The problem of lawlessness

How critical was the nature of policing to the development of resistance among miners in Victoria in the early 1850s? [1] The development of policing in Victoria was influenced by two traditions of law enforcement: a crime preventative, ‘civilian’ style of policing epitomised by the London Metropolitan Police, consciously non-military and unarmed, supposedly working in partnership with and with the consent of the local community; and the ‘paramilitary’ style of the Irish Constabulary, centralised, armed and kept away from the local community in barracks, whose function was to check social and political disorder and dissent, as much as crime. [2] The first model of policing was adopted in colonial Melbourne but the more militaristic style was applied to the goldfields. [3] The 1855 Report of the Goldfield Commission Enquiry neatly summed up the situation:

Instead of that happy accord between the police and the orderly citizen, exemplified everywhere but on the goldfields... [there was] a force requisite to defeat them [the miners], should their mutual irritation come to a crisis. [4]

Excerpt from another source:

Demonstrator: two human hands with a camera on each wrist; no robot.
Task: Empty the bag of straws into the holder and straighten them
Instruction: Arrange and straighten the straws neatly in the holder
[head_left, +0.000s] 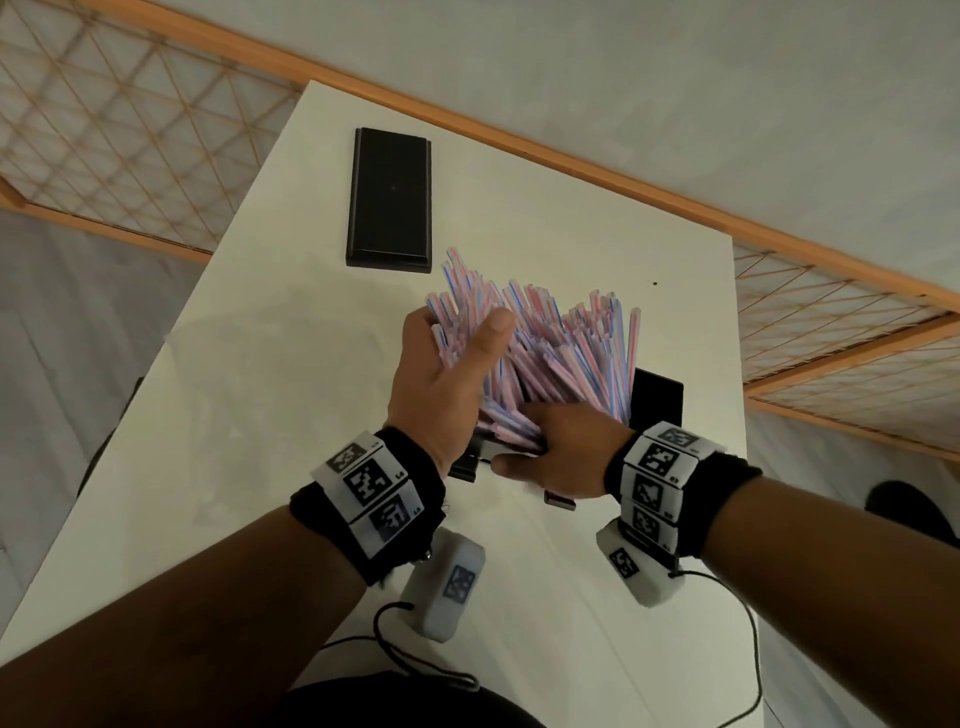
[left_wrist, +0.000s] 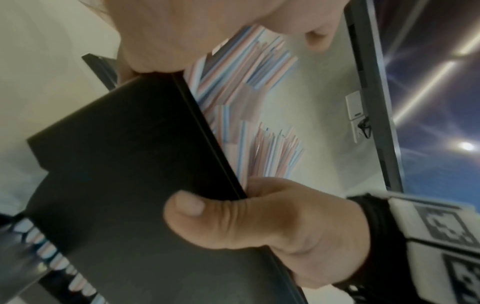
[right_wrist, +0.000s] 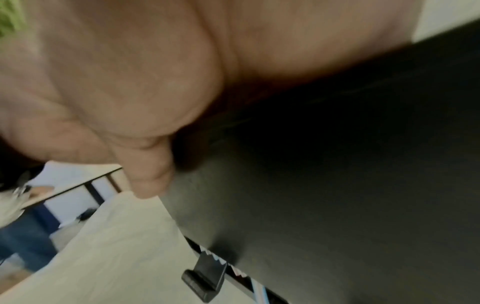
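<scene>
A bundle of pink-, blue- and white-striped plastic straws (head_left: 545, 353) stood fanned in the black box-shaped holder (head_left: 657, 397). The left hand (head_left: 441, 374) curled around straws at the holder's left side; the right hand (head_left: 561, 452) gripped its near wall, thumb on the outer face. Beyond the holder lay a flat black rectangular lid (head_left: 389, 200).

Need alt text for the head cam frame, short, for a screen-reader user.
A person's left hand cups a splayed bunch of pink, blue and white striped plastic straws standing in a black box-shaped holder, while the right hand grips the holder's near edge. Both stand on a white table, where a flat black rectangular lid lies farther back.
</scene>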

Opinions vary as to the scale of crime on the gold fields particularly between 1851 and 1855. [5] An unknown journalist wrote that ‘All the letters from Mt Alexander dwell upon the lawless condition of the place and the deeds of rapine and bloodshed that disgrace it’.[6] Others, like the future Lord Cecil, were pleasantly surprised, finding ‘less crime than in a large English town, and more order and civility than I have witnessed in my own native village of Hatfield’. [7] Even within the same goldfield it is evident that there were local variations in the level of criminality. The problem is that the possible sources for this are all tinged with their own political agendas. The Argus, for example, probably exaggerated the level of crime to embarrass the Government, something repeated in the Sydney and Adelaide papers to discourage migration to Victoria. By contrast, La Trobe had a vested interest in playing down the extent of crime while his police officers often left him ill-informed about real levels of criminal activity.

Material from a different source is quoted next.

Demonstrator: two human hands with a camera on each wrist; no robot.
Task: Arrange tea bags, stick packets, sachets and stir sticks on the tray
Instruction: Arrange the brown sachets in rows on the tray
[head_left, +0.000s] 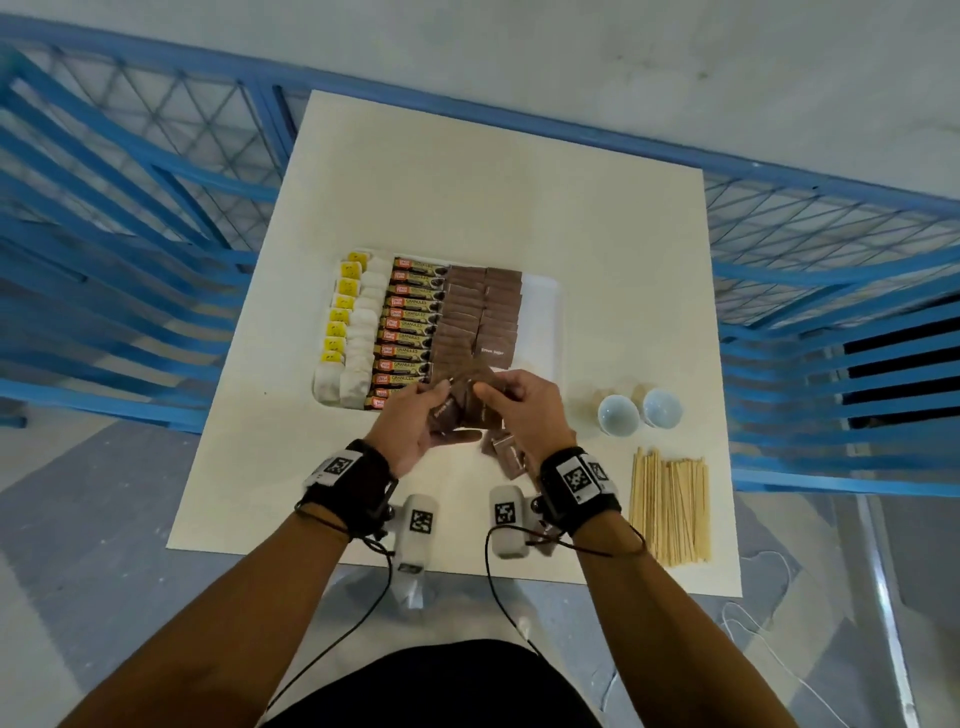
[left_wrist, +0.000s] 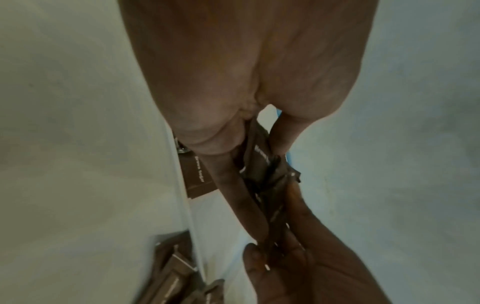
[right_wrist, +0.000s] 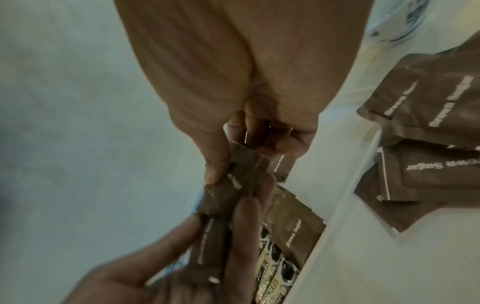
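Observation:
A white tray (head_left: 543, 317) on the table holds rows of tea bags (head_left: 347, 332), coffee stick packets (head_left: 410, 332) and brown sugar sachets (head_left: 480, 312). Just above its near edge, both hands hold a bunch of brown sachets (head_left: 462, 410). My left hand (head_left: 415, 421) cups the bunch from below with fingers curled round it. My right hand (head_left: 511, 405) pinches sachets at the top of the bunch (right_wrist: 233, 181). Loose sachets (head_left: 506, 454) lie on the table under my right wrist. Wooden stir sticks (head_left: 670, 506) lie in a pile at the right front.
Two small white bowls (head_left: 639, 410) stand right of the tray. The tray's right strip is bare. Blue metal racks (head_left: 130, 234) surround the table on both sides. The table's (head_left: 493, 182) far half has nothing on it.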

The problem of lawlessness on the diggings was made worse by a drastic shortage of police in the early days of the gold rush. In July 1851, all but two of Melbourne’s forty police resigned and fled to the gold fields and there was considerable fear for public order. The ‘police’ presence at the gold fields was provided by a small contingent of Native Police. [8] Established in 1837, the Native Police played an important role in the discovery of gold and the early government regulation of the Victorian diggings. Native Police troopers escorted the first pack-horse convoys carrying gold to Melbourne from the goldfields. In January 1852, La Trobe reported of the Mount Alexander diggings: ‘The field now became the general rendezvous of…the most profligate portion of the inhabitants of this and the adjacent colonies…’ [9] He clearly needed to employ additional police, but the Legislative Council stubbornly refused to allow him to spend the government’s general revenue on any service connected to the gold fields except administration.

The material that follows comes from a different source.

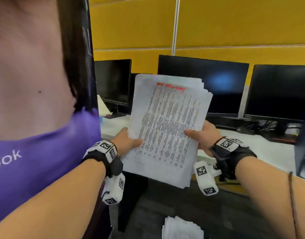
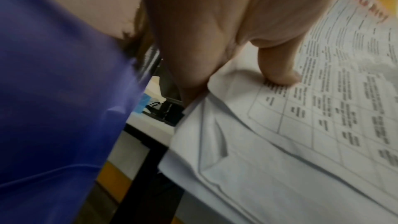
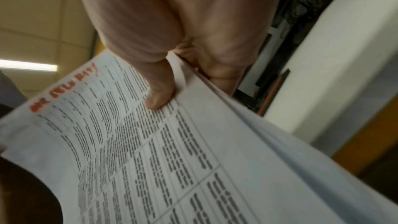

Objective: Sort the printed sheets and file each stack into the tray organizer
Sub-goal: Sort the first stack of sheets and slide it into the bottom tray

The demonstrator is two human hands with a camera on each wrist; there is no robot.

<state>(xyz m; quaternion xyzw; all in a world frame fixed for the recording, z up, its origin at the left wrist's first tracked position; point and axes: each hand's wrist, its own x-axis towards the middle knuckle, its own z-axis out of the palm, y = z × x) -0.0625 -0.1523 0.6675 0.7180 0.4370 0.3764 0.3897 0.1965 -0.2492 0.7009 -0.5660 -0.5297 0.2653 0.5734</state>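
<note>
I hold a thick stack of printed sheets (image 1: 167, 128) up in front of me, its top page a table with a red heading. My left hand (image 1: 126, 140) grips the stack's left edge, thumb on top of the page (image 2: 280, 74). My right hand (image 1: 202, 135) grips the right edge, thumb pressed on the print (image 3: 159, 98) and fingers behind. The sheets (image 3: 193, 159) are fanned unevenly at the top and right edges. A second pile of sheets (image 1: 182, 228) lies low at the bottom of the head view. A dark tray organizer (image 1: 303, 161) shows partly at the far right.
A person in a purple shirt (image 1: 36, 161) stands close on my left and fills that side. Three dark monitors (image 1: 202, 83) stand on a white desk (image 1: 262, 145) against a yellow partition. The desk's front edge (image 1: 232, 187) runs just below my right wrist.
</note>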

A degree of self-regulation became necessary, with some crimes receiving summary justice, and most disputes being settled between diggers ‘in a practical manner’. In February 1852, for example, the Miners’ Association tried to organise patrols by diggers at night in the Castlemaine area. The most frequent crime was theft and normally the punishment was banishment from the goldfields or lashings. Expulsion was no small matter: those punished felt ‘every mark of disgrace and ignominy’, and were considered a ‘pariah amongst diggers all over Australia’. Crime and punishment was widely publicised in newspapers to ensure such banishment was complete. Diggers’ justice was a response to the lack of formal policing on the goldfields and was a far from perfect legal model with punishments determined by the makeshift ‘jury’ at hand. It was an unarguably simplistic judicial system but one that kept a tenuous order over the goldfields.


[1] King, Hazel, ‘Some Aspects of Police Administration in New South Wales, 1825-1851’, Royal Australian Historical Society Journal and Proceedings, Vol. 42, (1956), pp. 205-30; Sturma, Michael, ‘Policing the Criminal Frontier in Mid-Century Australia, Britain, and America’, in Finnane, Mark, (ed.), Policing in Australia: Historical Perspectives, (University of New South Wales Press), 1987, pp. 15-34; ibid, Neal, David, The Rule of Law in a Penal Colony, pp. 141-165; Finnane, Mark, Police and Government: Histories of Policing in Australia, (Oxford University Press), 1994, pp. 3-30, provides a useful context for this issue.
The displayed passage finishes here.